Zurück zum 32:34 bei Nordhorn-Lingen: Aufgrund der vier verletzten Spieler hatte der TuS nur 13 Mann im Kader stehen. Aber N-Lübbecke startete vorzüglich in die Partie. 3 Grabenstein-Paraden halfen sehr, bis zur 5. Spielminute eine 3:0-Führung zu schaffen. Sturhahn und zweimal Pabst waren da als Schützen zu notieren. Erst beim 6:6 (13., Bandlow) gelang es Nordhorn, erstmals auszugleichen. Nur einmal, 14:13 (26.), nach einem TuS-Stürmerfoul kurz zuvor, waren die Gastgeber zu einem Führungstreffer gekommen. Das 15:15 zur Pause war leistungsgerecht, eine Freude für jene Handballfans, die neutral auf diese Partie schauen durften.
In die zweiten 30 Minuten starteten die Nettelstedter nicht optimal. Kein Wunder, dass bei 18:15-Führung der Gastgeber nach 35 Spielminuten der TuS-Coach zur Auszeit bat. Nach dem 19:16 (36.) besannen sich die Jungs vom Wiehen und zauberten binnen 5 weiterer Minuten das 19:20 herbei. Henri Pabst, Nico Blaauw, Alexander Schulze und Max Santos waren hier die Torschützen, zudem parierte in dieser Phase Fredrik Genz auch noch einen Siebenmeter.
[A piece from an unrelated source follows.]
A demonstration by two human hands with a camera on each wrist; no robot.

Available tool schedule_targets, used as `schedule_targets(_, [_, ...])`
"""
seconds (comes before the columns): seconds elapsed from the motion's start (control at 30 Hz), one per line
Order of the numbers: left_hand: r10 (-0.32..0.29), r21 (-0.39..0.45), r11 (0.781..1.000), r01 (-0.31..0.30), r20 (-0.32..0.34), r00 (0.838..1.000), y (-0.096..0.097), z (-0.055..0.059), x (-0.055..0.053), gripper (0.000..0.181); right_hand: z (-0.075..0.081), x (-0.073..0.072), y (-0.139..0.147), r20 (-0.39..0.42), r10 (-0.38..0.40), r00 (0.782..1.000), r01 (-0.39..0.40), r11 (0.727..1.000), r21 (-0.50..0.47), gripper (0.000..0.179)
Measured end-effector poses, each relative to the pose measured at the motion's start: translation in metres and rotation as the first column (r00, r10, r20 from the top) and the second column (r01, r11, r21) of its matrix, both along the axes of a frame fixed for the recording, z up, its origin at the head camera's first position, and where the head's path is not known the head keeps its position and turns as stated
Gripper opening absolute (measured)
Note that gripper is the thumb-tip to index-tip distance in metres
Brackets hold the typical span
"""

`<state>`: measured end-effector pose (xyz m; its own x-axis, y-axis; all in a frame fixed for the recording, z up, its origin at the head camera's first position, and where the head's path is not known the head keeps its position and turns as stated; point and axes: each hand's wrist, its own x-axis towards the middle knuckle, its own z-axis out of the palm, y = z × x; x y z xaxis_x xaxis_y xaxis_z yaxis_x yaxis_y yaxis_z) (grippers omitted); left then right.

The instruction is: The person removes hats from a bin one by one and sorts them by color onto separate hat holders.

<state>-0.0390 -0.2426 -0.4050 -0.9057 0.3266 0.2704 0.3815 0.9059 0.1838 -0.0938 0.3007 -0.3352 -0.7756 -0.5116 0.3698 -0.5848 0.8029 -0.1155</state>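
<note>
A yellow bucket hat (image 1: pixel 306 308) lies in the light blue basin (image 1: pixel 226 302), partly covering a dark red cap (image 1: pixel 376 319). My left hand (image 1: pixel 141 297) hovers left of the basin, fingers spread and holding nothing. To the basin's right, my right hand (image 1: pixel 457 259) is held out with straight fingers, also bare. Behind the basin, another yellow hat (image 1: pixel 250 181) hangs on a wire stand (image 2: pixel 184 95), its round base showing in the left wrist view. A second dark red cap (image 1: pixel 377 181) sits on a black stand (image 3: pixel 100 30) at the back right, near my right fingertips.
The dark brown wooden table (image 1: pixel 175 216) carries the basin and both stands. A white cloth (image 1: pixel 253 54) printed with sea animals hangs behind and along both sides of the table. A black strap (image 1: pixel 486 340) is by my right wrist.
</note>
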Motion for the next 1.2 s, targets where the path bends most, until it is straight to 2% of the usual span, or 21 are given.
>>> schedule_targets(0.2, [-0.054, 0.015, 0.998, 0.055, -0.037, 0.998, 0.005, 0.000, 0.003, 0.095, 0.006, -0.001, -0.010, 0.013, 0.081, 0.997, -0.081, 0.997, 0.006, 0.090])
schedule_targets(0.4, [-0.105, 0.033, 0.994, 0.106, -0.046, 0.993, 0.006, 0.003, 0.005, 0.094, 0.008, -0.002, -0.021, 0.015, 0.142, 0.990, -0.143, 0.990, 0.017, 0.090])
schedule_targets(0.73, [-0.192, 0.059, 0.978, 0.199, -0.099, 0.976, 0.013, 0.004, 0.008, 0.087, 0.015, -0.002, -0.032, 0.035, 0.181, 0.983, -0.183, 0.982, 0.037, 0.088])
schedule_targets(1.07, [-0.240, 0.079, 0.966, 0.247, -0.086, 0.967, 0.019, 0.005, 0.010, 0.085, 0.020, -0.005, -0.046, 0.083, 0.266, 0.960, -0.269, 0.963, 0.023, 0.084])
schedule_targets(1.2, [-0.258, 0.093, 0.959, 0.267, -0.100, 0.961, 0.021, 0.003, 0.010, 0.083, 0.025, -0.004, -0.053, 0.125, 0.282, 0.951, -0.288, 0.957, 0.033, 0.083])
Zurück war das „Spiel auf Augenhöhe“. Der bereits oben im Text erwähnte 1:4-Lauf des TuS in der Crunchtime wurde dann aber zur entscheidenden Wendung hin zum Nordhorner Sieg. Den 29:32-Rückstand schwächten die Gäste noch zum 32:34-Endstand ab.
Rolf Hermann, Geschäftsführer des TuS N-Lübbecke, machte den Jungs – Niederlage hin oder her – nicht den geringsten Vorwurf. „Sie haben ordentlich gespielt, erst ganz gegen Ende hat ein klein wenig die Kraft gefehlt.“ In der 2. Spielhälfte habe man um fast jedes Tor arg kämpfen müssen. Der Gegner habe mehr und mehr aufs Tempo gedrückt, in der ersten, wie auch der zweiten Welle „zu oft Torabschlüsse erzielt“. Aller bestens sei während der gesamten Partie „die Unterstützung durch unsere Fans“ gewesen. „Danke!“ So strahlte der Geschäftsführer auch ohne die erhofften 2 Punkte. Nun hoffe man und freue sich, dass die schon etwas länger Verletzten Jó Gerrit Genz und Sven Weßeling „am Montag wieder ins Mannschaftstraining zurückkehren können“. Mit „seiner Fußverletzung“ werde Kasper Haugen Furu dagegen voraussichtlich „ein paar Wochen nicht mehr einsatzfähig sein“.
Stimme zum Spiel:
Davor Dominikovic (TuS N-Lübbecke): „Nach einer Niederlage bin ich nie zufrieden – auch meine Spieler nicht. Aber mich stimmt froh, dass die Jungs von der 1. bis zur 60. Minute mit viel Leidenschaft und tollem Kampfgeist dagegen gehalten haben. Sie waren bereit und haben auf hohem Niveau agiert. Es hat erst ganz am Ende nicht ganz gereicht. Wir dürfen dabei nicht vergessen, dass auch Nordhorn-Lingen hervorragende Spieler in seinen Reihen hat.“
Statistik
HSG Nordhorn-Lingen: van der Merwe (7/1), Tschentscher (2); Bandlow (6/3), Wilhelm (4), Gentzel, van Berlo, Lux (6/1), Marschall (4), Hüter, Zintel, Ruddat (12), Tobeler, Lingers, Sokolic, Erlingsson (1), Potgeter (1).
TuS N-Lübbecke: F. Genz (3/1), Grabenstein (7/1); Santos (5), Hörr (1), Sturhahn (5), Schulze (7/3), Lundahl, Dräger, Hornyak (1), Blaauw (3), Pabst (4), Blazicko, Wieling (6/1).
Siebenmeter: 4/6 Bandlow an Grabenstein (16.), Lux an Genz (37.) – 4/5 Wieling an van der Merwe (13.)